Now, if that’s not bad enough, consider something that I really haven’t mentioned so far. There really is no guarantee that we’ll even get enough good stem cells. We hope to, and we expect to, but we could be drilling a dry hole with all this stuff. I find it kind of embarrassing that we’re pouring so much money into my veins. Just like you do too, I’m sure, we get letters daily saying something to the effect that, “Your $1.50 will feed this family of four for a week in Uganda,” or something. I’m starting to think, “My God, we could feed the whole freaking village for a year, maybe the whole county, with what I’m using up.” I’m not trying to affect any false modesty, or anything, for I have plenty to be modest about, but this cost just seems incredible. Especially if you go back to my “What’s the point...” letter of a couple of weeks ago. This won’t cure me, it’ll just keep alive longer so I can use up yet more resources.

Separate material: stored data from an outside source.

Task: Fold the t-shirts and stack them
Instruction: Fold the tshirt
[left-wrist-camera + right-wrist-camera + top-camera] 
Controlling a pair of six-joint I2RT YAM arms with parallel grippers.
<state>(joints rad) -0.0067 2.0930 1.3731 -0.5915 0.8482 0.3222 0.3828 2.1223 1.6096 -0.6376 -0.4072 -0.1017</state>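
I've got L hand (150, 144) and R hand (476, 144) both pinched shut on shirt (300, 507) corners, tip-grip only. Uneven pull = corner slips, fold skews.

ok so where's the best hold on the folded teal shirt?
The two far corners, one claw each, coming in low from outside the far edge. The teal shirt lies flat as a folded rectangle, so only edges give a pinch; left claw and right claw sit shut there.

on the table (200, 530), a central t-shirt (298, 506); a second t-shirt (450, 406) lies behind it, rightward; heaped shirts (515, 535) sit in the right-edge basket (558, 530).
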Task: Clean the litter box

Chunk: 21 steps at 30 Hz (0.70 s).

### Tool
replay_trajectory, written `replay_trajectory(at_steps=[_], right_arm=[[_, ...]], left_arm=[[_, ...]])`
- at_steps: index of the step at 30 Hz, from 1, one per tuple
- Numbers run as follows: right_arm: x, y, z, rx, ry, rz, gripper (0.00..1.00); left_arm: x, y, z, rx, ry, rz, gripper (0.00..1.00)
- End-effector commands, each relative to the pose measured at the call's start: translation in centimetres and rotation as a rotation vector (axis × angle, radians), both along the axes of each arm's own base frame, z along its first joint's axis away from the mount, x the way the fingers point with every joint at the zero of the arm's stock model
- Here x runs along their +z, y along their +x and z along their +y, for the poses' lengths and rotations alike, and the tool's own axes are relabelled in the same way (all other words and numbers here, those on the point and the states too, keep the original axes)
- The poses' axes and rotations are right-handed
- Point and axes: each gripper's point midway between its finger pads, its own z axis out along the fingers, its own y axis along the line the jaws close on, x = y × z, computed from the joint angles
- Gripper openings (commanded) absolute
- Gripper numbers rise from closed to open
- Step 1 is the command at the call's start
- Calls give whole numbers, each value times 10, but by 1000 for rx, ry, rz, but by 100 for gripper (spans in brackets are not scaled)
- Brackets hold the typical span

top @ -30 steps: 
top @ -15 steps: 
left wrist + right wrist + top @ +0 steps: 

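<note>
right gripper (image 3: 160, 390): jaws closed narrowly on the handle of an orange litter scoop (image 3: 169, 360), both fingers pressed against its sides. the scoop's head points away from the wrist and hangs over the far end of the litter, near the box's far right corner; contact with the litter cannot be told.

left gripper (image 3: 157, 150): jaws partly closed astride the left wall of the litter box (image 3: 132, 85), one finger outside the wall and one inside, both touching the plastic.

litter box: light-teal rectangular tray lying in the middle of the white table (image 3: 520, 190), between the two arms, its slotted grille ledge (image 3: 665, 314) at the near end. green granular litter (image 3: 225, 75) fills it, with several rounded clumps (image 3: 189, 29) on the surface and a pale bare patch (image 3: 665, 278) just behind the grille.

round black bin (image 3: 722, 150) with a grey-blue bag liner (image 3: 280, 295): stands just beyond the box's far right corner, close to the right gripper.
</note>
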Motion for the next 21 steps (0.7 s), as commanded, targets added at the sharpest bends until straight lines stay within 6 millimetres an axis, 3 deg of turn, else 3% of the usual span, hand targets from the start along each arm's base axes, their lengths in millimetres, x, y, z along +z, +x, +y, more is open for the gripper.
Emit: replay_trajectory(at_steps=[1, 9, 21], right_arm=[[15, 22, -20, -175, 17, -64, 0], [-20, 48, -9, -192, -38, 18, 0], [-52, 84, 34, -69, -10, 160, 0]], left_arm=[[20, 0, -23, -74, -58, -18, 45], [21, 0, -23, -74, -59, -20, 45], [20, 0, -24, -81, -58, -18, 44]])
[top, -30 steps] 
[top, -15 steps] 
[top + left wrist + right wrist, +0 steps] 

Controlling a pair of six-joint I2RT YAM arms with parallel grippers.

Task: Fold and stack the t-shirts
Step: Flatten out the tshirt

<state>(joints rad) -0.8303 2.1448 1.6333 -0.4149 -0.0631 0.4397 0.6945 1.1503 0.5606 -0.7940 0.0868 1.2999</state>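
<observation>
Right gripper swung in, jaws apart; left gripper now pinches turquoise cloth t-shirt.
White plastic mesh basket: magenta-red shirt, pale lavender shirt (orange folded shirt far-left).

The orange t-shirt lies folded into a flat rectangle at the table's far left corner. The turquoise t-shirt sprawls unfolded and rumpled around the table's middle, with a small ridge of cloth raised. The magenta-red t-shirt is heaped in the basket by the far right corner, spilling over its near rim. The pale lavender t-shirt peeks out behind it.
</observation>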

I guess I’ve used up more than enough of your time, if you’ve followed this stuff all the way to the end. This brings me to something that I’ve been wanting to add to my letters for quite a while. I have to suspect that my “mail list” has grown out of proportion to the number of folks who really have any interest in this interminable tale of woe. I suspect that a number of folks have gotten on the list for some reason or another... they’re a friend, relative, a friend of a friend, or whatever, but have long since lost interest. And I think this is perfectly okay. But I have no desire to continually “spam” folks who don’t care to get uninvited e-mails every few days to every few weeks.

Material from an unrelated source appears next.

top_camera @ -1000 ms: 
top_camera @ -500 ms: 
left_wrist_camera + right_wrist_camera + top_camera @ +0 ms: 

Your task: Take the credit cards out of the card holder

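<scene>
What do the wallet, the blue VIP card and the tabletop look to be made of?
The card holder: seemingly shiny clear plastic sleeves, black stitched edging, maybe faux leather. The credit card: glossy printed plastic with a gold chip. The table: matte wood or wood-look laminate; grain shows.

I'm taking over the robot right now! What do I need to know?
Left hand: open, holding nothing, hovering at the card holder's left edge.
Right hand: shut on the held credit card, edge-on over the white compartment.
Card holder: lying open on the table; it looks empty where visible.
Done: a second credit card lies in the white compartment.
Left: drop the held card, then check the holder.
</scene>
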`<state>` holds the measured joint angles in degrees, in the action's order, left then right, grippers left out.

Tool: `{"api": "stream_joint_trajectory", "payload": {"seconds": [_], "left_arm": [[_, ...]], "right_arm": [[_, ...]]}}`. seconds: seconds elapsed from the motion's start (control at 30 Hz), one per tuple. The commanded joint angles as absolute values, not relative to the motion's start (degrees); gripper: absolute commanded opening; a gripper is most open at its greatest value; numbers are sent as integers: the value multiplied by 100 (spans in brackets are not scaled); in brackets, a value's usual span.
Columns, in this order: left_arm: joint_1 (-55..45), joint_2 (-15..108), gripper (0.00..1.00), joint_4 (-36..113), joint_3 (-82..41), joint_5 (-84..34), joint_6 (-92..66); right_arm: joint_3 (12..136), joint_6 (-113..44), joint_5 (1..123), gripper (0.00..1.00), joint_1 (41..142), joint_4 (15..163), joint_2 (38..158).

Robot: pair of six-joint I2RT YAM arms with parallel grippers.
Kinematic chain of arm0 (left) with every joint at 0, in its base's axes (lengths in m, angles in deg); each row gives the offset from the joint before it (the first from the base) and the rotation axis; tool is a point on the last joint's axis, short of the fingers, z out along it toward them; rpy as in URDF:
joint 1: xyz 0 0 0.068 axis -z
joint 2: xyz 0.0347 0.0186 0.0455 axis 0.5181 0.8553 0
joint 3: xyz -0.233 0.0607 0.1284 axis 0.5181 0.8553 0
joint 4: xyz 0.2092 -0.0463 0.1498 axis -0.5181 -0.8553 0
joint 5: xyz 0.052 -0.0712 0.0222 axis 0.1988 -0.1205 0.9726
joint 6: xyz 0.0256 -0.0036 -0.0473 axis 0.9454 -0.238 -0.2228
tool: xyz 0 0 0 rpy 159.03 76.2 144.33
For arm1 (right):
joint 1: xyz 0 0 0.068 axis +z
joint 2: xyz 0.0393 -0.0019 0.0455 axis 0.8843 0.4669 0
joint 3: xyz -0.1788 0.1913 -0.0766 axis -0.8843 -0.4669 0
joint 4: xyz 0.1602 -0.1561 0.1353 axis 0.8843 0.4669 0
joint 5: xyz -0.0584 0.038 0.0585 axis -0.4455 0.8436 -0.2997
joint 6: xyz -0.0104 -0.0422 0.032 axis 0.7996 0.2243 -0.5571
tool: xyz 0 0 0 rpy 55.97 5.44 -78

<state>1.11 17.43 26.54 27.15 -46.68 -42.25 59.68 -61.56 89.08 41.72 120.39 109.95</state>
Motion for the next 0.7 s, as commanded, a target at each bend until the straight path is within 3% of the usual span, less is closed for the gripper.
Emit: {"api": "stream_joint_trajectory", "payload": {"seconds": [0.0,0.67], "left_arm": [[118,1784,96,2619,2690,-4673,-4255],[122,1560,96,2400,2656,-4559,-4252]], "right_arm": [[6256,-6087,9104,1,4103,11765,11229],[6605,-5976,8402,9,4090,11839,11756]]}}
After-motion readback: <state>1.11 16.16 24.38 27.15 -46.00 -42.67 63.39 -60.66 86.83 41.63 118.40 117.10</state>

So, if you’ve gotten this far into this letter and still want me to assault you with my stories, just hit the “reply” button or send me a message to the effect that you want to be on the list. If I don’t hear from you, I won’t take any offense at all. I’ll just stop bothering you, okay? And I won’t assume anything about anybody, so this means I want to hear from you too, Mom! If you want to get the letters, of course.
Until I hear from you....
Dave
For those of you who were wondering about the “pop test....” Remember, I’m not working and, “An idle mind is the devil’s workshop.”